_WHAT YOU HAVE TO DO_
Go through the data below. List every line that holds the word "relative".

DATA PROVIDED Start Marker

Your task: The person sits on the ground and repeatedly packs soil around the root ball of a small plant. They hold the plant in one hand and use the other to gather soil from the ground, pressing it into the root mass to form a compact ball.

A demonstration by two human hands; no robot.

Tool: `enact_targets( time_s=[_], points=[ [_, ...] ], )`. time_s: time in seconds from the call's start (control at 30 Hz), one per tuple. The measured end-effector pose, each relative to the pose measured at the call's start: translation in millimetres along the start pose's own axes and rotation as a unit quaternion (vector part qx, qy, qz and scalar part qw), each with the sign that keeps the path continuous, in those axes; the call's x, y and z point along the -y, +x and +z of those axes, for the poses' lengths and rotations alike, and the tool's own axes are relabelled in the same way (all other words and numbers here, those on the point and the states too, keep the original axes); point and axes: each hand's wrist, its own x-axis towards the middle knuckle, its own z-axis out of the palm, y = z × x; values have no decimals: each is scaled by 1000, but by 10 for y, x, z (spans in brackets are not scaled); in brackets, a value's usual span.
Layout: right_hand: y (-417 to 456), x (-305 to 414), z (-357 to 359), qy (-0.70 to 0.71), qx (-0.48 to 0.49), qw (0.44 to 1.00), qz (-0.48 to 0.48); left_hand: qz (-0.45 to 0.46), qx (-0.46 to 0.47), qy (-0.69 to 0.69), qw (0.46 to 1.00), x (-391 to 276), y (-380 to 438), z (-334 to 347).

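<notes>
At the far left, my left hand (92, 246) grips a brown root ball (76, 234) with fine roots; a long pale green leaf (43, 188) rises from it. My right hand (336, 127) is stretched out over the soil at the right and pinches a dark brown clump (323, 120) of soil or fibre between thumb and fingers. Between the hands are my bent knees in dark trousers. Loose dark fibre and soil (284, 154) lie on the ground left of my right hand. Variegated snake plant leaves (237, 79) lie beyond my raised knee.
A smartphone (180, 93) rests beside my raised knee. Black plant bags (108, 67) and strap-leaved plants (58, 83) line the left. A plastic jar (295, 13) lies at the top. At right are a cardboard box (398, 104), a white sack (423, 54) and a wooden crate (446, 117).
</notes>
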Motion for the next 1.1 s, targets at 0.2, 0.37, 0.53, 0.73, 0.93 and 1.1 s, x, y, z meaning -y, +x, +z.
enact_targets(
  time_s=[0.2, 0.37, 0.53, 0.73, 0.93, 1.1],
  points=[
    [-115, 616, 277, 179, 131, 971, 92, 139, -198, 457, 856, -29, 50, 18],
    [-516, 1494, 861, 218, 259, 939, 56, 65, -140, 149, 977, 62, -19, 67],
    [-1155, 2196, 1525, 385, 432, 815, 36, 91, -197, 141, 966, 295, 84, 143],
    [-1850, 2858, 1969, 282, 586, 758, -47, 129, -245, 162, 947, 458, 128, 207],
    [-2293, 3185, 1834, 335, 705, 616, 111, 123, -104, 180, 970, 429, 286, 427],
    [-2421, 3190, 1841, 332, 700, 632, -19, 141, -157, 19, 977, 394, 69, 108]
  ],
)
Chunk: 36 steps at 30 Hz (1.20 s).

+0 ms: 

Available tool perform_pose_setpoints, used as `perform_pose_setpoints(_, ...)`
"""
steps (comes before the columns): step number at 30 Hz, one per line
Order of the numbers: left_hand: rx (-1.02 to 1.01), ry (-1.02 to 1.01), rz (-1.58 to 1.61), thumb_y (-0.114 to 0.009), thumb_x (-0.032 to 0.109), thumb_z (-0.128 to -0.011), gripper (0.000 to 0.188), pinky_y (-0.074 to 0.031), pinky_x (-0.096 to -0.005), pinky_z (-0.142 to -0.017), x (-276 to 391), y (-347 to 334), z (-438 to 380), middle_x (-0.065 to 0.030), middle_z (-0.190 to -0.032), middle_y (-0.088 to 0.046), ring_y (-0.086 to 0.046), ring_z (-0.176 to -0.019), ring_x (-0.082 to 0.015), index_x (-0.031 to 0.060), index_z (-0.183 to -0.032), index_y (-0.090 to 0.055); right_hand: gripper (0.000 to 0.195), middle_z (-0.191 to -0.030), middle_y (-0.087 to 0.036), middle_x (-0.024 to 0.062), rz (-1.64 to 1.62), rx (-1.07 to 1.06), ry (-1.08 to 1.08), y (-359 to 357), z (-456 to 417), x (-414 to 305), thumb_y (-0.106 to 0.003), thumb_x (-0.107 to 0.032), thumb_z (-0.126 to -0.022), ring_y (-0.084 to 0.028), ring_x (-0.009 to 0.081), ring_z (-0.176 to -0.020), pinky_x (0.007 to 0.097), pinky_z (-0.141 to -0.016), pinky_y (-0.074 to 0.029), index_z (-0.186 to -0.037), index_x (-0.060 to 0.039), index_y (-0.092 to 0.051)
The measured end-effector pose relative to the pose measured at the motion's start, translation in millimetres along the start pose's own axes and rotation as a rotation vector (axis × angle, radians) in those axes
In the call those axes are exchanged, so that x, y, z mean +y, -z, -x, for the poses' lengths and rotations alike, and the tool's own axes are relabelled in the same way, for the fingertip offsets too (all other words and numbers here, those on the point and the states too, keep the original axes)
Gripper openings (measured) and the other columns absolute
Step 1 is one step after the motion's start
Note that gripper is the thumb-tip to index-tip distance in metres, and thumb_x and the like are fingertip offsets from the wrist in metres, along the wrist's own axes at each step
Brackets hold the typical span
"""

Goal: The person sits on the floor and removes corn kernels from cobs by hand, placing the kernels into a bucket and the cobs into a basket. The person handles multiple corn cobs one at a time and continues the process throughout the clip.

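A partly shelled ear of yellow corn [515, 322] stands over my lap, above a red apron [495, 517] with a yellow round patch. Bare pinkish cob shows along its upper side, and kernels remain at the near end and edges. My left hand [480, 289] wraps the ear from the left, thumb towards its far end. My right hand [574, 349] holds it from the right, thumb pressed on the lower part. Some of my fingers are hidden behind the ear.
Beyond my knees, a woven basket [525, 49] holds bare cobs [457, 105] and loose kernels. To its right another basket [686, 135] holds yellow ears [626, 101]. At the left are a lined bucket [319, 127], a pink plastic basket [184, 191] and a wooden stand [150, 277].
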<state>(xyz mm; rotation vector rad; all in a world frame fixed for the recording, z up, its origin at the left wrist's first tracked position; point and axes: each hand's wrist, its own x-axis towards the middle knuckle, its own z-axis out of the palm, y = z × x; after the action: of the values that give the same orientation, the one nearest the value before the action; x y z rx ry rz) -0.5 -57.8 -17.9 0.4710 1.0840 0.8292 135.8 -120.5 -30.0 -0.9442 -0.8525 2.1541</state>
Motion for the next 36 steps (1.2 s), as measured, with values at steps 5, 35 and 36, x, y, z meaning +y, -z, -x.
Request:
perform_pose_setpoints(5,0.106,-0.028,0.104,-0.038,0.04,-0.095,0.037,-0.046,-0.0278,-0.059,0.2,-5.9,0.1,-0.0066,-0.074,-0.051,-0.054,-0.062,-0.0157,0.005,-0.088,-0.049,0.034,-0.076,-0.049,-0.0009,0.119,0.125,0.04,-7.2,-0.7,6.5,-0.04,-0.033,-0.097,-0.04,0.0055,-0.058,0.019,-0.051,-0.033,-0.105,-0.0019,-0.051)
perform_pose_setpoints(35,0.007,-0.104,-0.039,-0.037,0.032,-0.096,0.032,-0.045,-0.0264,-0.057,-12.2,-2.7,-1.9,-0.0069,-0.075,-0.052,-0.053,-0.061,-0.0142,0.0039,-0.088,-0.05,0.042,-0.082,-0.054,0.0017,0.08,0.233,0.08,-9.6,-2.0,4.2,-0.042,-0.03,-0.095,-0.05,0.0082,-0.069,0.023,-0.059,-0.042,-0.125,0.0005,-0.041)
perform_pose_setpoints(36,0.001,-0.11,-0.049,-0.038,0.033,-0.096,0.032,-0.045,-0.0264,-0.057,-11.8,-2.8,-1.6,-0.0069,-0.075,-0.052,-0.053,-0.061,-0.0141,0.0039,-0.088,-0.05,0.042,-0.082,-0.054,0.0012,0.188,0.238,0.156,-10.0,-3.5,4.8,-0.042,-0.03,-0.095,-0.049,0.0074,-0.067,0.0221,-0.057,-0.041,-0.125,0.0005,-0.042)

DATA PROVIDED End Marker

_SOLUTION TO THIS PROBLEM_
Tool: `enact_targets( time_s=[_], points=[ [_, ...] ], )`. time_s: time in seconds from the call's start (control at 30 Hz), one per tuple. The measured end-effector pose, each relative to the pose measured at the call's start: translation in millimetres along the start pose's own axes and rotation as a unit quaternion (vector part qx, qy, qz and scalar part qw), each with the sign that keeps the path continuous, in those axes; the call's x, y and z point along the -y, +x and +z of those axes, for the poses' lengths and rotations alike, and the tool's own axes are relabelled in the same way (all other words and numbers here, those on the point and the states too, keep the original axes); point and axes: each hand's wrist, its own x-axis towards the middle knuckle, its own z-axis out of the palm, y = z × x; values have no decimals: each is scaled by 1000, but by 10 for y, x, z (spans in brackets are not scaled); in brackets, a value's usual span.
The measured end-effector pose relative to the pose measured at the motion's start, translation in millimetres along the start pose's own axes and rotation as a rotation vector (axis × angle, radians) in those axes

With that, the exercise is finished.